Another set of educators or educational theorists believe that it's impossible to test for potential. In physics, potential energy is the amount of energy that COULD be generated from a certain mass. In really crazy physics, I've been told the amount of pure energy that could be harnessed in my little finger could create a new universe (unless my physicist ex was just buttering me up). Getting back to the point, which I generally agreed with... how can you test for something that might be there? You can test what a child KNOWS, FEELS, EXPRESSES.... you can link these things to skills, processes, knowledge, ability, etc. but you can't link what a child CAN ALREADY DO to what she MAY ONE DAY be able to do.

Sorry for using caps, but I don't know any other way to emphasize on blogger. The question of the hour is, How do we know our true potential and if we can find that out, how do we harness it?
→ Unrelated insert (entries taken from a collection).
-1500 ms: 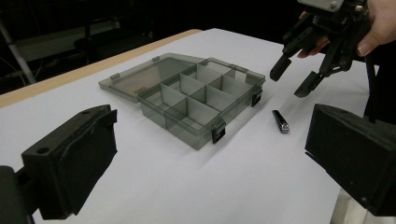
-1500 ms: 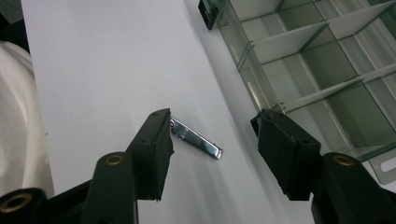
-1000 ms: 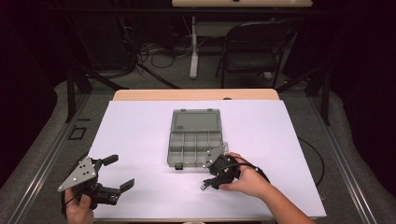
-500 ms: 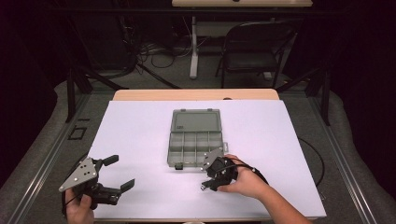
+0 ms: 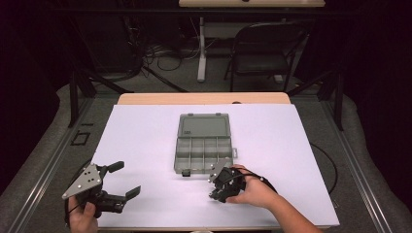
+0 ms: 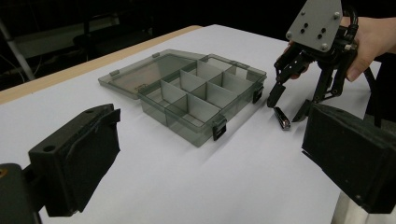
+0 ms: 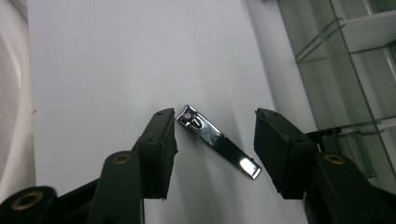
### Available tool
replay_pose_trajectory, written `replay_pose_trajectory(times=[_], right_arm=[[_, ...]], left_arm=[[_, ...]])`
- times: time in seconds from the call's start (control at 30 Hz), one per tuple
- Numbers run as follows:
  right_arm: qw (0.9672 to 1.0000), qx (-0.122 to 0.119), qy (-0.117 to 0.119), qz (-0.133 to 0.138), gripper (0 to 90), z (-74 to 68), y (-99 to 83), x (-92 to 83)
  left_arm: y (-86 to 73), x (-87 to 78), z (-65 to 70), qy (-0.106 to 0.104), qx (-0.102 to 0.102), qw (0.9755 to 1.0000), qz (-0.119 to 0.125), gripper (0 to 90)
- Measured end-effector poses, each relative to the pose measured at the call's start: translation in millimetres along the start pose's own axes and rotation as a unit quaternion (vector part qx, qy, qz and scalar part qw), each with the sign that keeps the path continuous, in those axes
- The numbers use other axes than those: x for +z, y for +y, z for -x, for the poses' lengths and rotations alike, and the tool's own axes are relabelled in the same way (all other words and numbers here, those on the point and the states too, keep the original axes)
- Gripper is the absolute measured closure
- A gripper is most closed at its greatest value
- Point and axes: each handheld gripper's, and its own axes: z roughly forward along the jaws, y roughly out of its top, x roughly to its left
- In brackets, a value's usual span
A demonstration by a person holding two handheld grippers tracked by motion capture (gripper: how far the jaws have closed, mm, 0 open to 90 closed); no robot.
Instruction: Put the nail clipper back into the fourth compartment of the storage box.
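Straddling clipper (image 7: 217, 142) with right hand-held gripper (image 7: 212, 147), jaws open, not touching.
Clipper's long axis runs 10-to-4 between pads; left hand-held gripper (image 5: 124, 179) open, far.

Metal nail clipper (image 7: 218, 141) lying flat on white table cover (image 7: 102, 70), slantwise between right gripper (image 7: 215, 144) jaws; both pads apart from it, jaws parted. Clear compartment box (image 7: 350, 60) at right edge.

Dark room, light falls mainly on the desk (image 5: 145, 126), white top with a wood strip along its far edge. Grey carpet (image 5: 43, 160) around it. Black folding chair (image 5: 265, 53) and tangled cables (image 5: 160, 51) beyond the far edge.
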Motion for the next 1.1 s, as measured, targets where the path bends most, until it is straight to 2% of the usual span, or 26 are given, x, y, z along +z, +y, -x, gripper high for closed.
replay_pose_trajectory(times=[0.37,0.77,1.1], right_arm=[[0.9998,-0.01,0.006,-0.015,53.9,0.7,-0.7,5.7],[0.9994,-0.012,0.023,-0.022,55.8,4.4,-3.2,6.0],[0.9991,-0.009,0.033,-0.025,62.8,5.1,-3.2,6.0]], left_arm=[[-0.2,0.0,-0.1,0.001,0.0,1.0,0.0,4.0],[-1.0,0.4,-0.5,-0.001,-0.002,1.0,0.0,4.8],[-1.2,0.8,-1.0,-0.001,-0.004,1.0,0.001,5.8]])
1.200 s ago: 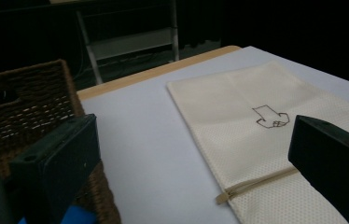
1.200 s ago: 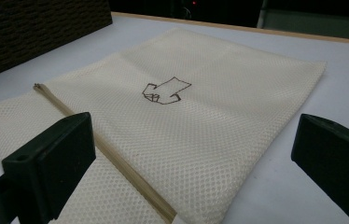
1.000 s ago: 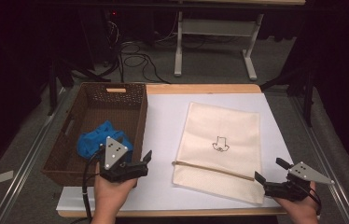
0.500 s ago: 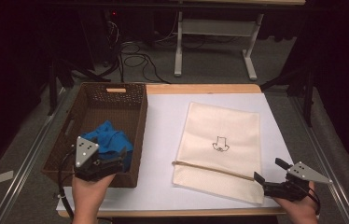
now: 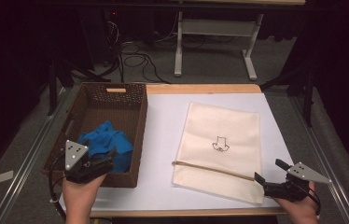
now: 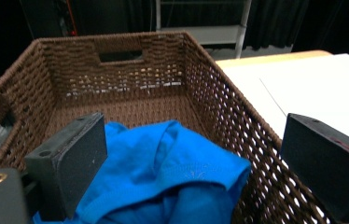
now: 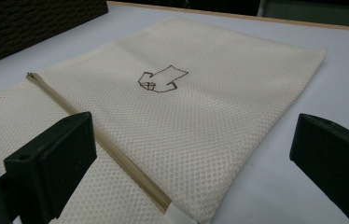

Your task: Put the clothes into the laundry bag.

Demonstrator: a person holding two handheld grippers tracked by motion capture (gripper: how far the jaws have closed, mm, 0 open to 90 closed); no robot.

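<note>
Left gripper view puts my left tongs [image 6: 186,154] over the near end of the brown wicker basket [image 6: 219,107], jaws wide apart and just lately narrowing a little, with the crumpled blue cloth [image 6: 163,177] lying between and below them. Nothing is pinched yet; one pad sits beside the cloth on its left, the other hangs out over the basket's right wall.

From the high view, my left tongs [image 5: 99,163] sit at the basket's near edge, and the blue cloth [image 5: 105,142] lies heaped in the near half of the basket [image 5: 116,100], which stands along the left edge of the worktop [image 5: 163,140].

To do this grab well, I think I should bring the right-hand jaw inside the wall first, so it does not catch the weave, then come down on the highest fold of the cloth and close on a thick bunch, not a single edge.

My right tongs [image 7: 186,154] wait spread wide and empty at the near right corner of the cream mesh bag [image 7: 200,121], straddling the zip [image 7: 116,154] end without touching it. In the high view the right tongs [image 5: 270,179] rest near the worktop's near right corner, with the bag [image 5: 228,135] flat in the middle right. I would keep that hand steady, ready to take the zip end.
</note>
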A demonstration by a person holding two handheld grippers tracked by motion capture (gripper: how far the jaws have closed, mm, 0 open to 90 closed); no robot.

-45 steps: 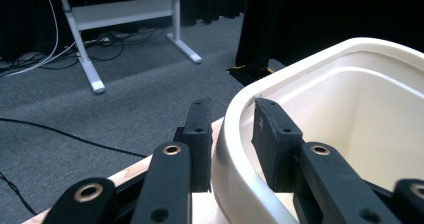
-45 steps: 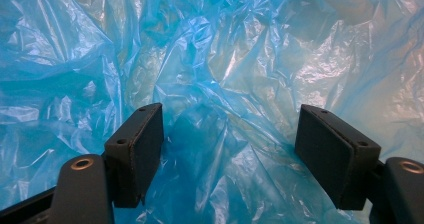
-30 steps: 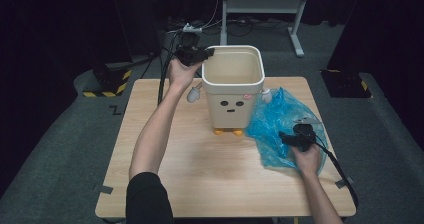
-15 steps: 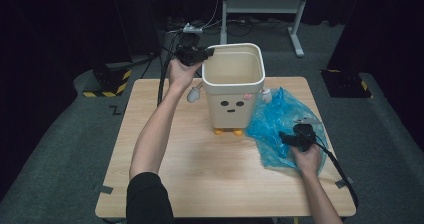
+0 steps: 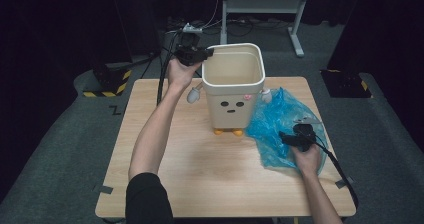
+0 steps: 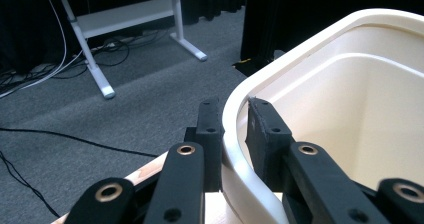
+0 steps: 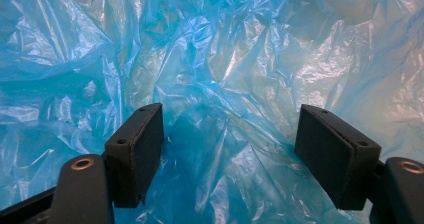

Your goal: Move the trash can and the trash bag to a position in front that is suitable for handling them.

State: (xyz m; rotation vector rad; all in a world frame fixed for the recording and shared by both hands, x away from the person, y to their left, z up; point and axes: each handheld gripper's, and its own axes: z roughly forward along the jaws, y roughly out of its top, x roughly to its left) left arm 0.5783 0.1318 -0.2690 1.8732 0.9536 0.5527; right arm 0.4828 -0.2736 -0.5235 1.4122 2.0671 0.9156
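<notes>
A cream waste bin (image 5: 232, 91) with a face, small arms and orange feet stands upright at the back middle of the wooden table (image 5: 200, 164). My left gripper (image 5: 202, 55) is shut on the bin's rim (image 6: 235, 134) at its back left corner. One jaw sits outside the rim and the other inside, seen over my left gripper (image 6: 233, 106). A crumpled blue plastic bag (image 5: 280, 119) lies to the right of the bin. My right gripper (image 5: 287, 138) hovers low over the blue bag (image 7: 225, 49), and my right gripper (image 7: 230, 119) is open with only loose film under its jaws.
A white metal stand (image 5: 262, 6) and several cables lie on the grey carpet behind the table. A black and yellow striped block (image 5: 107, 81) sits on the floor at the left. Bare wood stretches across the table's front and left.
</notes>
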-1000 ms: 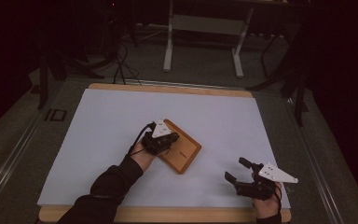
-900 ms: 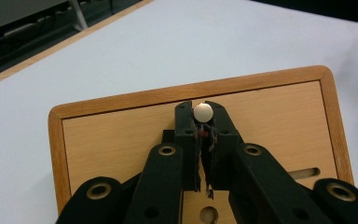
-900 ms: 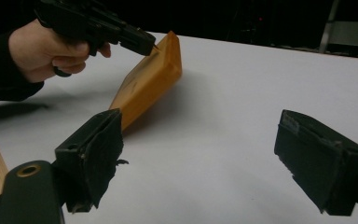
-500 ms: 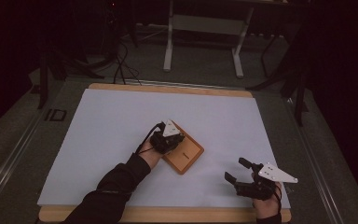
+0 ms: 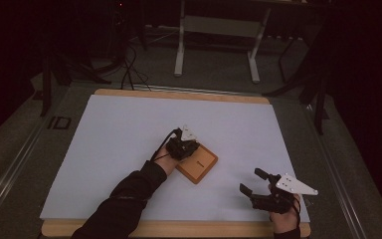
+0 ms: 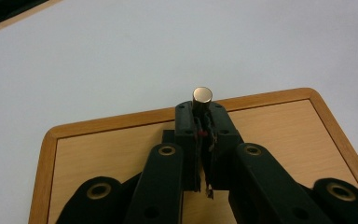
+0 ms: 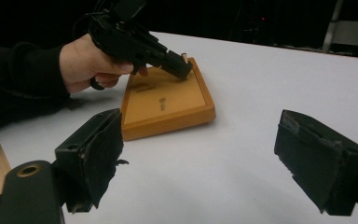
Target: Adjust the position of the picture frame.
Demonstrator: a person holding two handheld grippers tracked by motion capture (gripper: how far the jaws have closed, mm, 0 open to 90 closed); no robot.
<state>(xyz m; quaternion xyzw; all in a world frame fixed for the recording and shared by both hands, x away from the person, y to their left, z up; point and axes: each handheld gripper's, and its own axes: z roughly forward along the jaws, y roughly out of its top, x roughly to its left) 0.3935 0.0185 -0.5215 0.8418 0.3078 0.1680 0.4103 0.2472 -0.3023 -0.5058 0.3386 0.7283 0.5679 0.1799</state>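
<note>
Left claw (image 6: 200, 122) clenched on small metal cylinder (image 6: 202, 95), over wooden tray (image 6: 279, 133).
Cylinder sticks out past the claw tips, above the tray's far rim. Right claw (image 5: 252, 183) released, holding nothing, well apart from tray, over white worktop (image 5: 114, 129).

A wooden tray (image 5: 202, 166) lies near the middle of the table (image 5: 129, 129), with a left gripper (image 5: 185, 144) over its far-left edge and a right gripper (image 5: 253, 184) well apart to its near right.

A: Room's super dim, right? Grey floor (image 5: 219, 69), black cables (image 5: 124, 69) trailing behind.

B: Yep, and a white metal stand (image 5: 216, 30) past the white-topped counter (image 5: 129, 124) with its wooden edge.
</note>
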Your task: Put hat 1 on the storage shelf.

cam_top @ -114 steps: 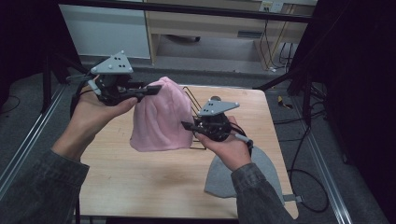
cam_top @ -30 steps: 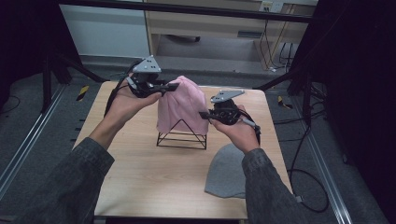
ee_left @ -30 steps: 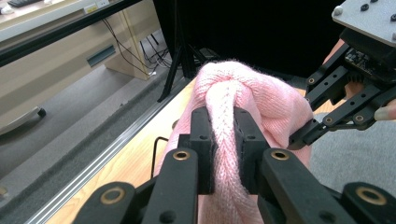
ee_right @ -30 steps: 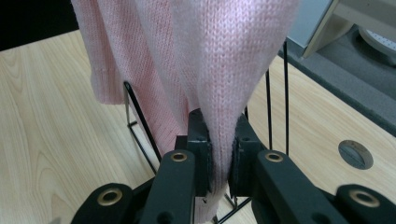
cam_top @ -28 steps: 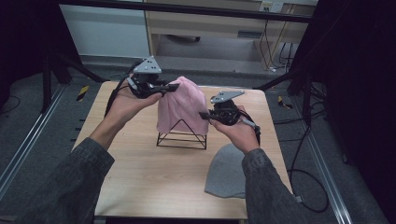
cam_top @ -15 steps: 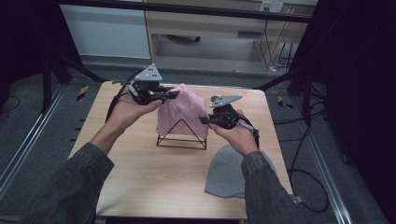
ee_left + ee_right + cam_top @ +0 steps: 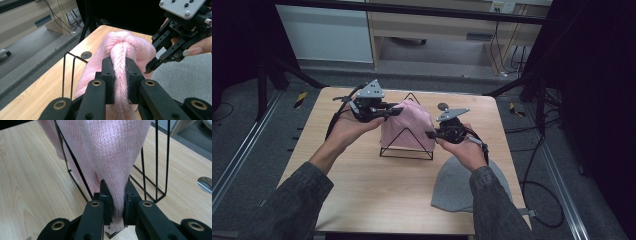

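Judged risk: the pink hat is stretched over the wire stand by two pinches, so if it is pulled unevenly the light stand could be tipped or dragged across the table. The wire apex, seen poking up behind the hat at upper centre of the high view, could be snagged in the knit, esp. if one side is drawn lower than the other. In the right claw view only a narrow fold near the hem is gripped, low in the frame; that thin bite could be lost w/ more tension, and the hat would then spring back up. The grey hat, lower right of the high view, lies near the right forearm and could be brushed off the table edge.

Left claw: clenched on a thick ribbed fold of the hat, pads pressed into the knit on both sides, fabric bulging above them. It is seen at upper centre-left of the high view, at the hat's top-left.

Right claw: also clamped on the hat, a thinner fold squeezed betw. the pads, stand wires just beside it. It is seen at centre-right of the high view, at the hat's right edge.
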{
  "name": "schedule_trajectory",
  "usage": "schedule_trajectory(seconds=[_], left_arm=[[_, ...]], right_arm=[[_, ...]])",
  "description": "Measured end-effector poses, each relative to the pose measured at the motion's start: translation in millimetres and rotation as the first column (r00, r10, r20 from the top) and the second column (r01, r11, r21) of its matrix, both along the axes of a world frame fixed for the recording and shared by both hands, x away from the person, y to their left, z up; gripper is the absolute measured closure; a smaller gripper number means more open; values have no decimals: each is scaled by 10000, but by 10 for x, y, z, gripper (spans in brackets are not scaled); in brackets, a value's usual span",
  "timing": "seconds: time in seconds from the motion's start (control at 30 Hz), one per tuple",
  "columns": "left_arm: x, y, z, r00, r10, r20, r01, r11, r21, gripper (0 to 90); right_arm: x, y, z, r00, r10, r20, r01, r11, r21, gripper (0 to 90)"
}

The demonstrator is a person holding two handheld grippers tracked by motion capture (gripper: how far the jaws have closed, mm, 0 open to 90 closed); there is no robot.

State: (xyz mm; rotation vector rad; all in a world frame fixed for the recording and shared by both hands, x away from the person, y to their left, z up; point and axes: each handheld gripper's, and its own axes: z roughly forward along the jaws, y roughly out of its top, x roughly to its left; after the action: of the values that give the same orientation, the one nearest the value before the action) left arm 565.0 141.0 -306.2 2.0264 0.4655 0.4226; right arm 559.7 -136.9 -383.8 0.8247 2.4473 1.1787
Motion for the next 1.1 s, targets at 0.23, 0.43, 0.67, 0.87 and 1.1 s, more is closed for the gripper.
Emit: schedule_trajectory(seconds=[0.23, 0.43, 0.67, 0.87, 1.1], left_arm=[[-22, 35, -130, 9998, -1, -202, 1, 10000, 7, 798], [-23, 44, -233, 9994, 22, -337, -25, 10000, -79, 798], [-39, 44, -330, 9987, 67, -503, -77, 9998, -185, 798], [-39, 47, -413, 9980, 81, -633, -86, 9999, -68, 797], [-30, 46, -539, 9961, 161, -863, -169, 9998, -89, 794]], right_arm=[[-9, -4, -83, 9999, -5, -149, 4, 9999, -107, 803], [-6, -5, -152, 9996, -48, -293, 44, 9999, -138, 781], [-19, -8, -203, 9992, -48, -398, 39, 9998, -211, 714], [-50, -22, -228, 9989, -44, -465, 32, 9997, -246, 699], [-85, -76, -231, 9986, -141, -504, 129, 9996, -241, 692]])
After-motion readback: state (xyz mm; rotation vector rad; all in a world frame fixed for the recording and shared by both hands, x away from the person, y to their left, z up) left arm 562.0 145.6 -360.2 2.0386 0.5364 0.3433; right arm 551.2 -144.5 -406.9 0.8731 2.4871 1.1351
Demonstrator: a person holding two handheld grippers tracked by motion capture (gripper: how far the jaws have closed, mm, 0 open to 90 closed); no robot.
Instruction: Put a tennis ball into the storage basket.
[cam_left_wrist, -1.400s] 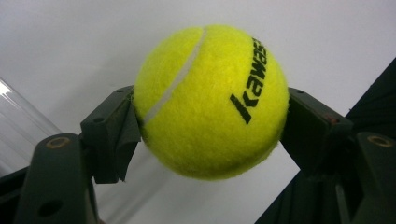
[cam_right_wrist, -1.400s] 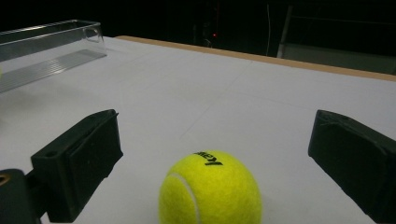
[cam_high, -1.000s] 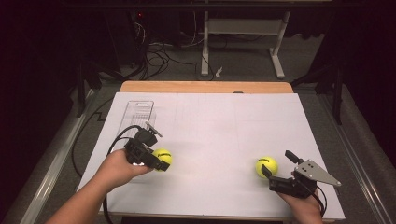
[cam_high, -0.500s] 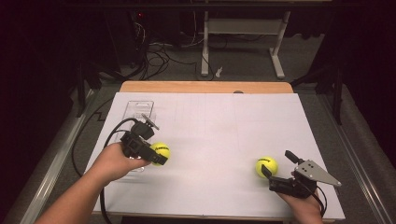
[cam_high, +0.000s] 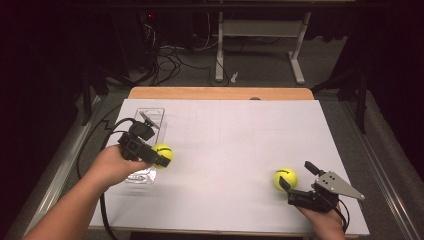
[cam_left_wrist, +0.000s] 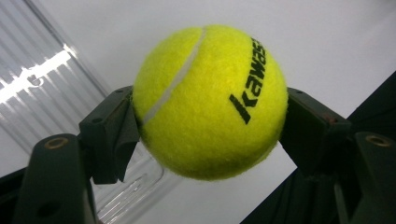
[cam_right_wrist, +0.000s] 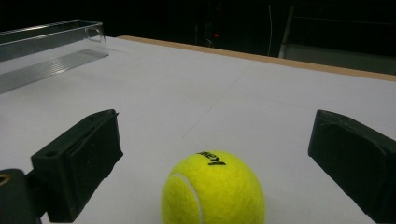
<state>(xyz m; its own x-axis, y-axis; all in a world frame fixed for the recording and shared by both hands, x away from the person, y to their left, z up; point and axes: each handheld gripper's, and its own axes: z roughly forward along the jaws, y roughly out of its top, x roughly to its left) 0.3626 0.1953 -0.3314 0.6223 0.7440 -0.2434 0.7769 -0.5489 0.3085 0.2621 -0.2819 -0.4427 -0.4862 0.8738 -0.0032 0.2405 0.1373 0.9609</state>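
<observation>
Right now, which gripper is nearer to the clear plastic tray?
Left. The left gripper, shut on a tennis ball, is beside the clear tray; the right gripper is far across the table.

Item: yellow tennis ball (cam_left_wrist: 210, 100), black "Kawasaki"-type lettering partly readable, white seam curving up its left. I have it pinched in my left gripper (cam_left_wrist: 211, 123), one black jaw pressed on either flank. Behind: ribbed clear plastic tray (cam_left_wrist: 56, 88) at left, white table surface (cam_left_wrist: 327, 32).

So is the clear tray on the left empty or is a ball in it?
Empty: the clear tray holds nothing, and the left gripper grips its tennis ball beside it.
</observation>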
In the Bible, leaders... good leaders were chosen by God. Moses should have been a dead little Hebrew baby, but he ended up a prince, then the man chosen to defy Pharaoh and lead God's people to the promised land: "Now the man Moses was very humble, moreso than anyone else on the face of the earth" (Numbers 12:3).

David was the youngest son, the smallest, but he killed Goliath because he stood up for the Living God and became a great king.

Is our potential like this hidden spring in us, does it grow out of our determination, drive, passions, and dreams, or is it more like fate. I feel like the more I dig into this post, the more questions and fewer answers I'm coming up with.

In America, we tell children that if they work hard that they can do anything they set their minds to. In England, I've really been appalled by the limits they put on children. In school they tell children what they are "targeted" and "predicted" to get on their exams. If the pupils attain those marks or better, then the teachers are some sort of educational fortune tellers or something. What really bothers me is that not all of the tests allow children to get to the highest marks. If students are set to "foundation sets" they can only achieve a C or B at the highest... they can't get an A or A*... In my mind this is like telling a child to only shoot for mediocrity, since that's all we think they will achieve anyway.

In England, people think the American dream is bullshit. In their minds, if they tell children they can do anything, they're basically setting them up for failure... to be crushed when they don't achieve their lofty dreams. Instead, they try to make them have sensible (i.e. normal) expectations about their lives rather then work hard to be better than their circumstances.

In the grand scheme of life, does this matter? Moses wasn't looking to be God's prophet when God found him in the burning bush... David wasn't even a soldier when he defeated Goliath. Mother Theresa didn't seem to have the goal of becoming famous for helping others... Martin Luther changed religion by learning to read, etc...

It seems to me that potential or greatness or the potential for greatness is simply rising to the circumstance with fresh eyes and a keen heart. That doesn't sound very insightful to me... this post is very disappointing, but I'm going to continue to digest these ideas a while.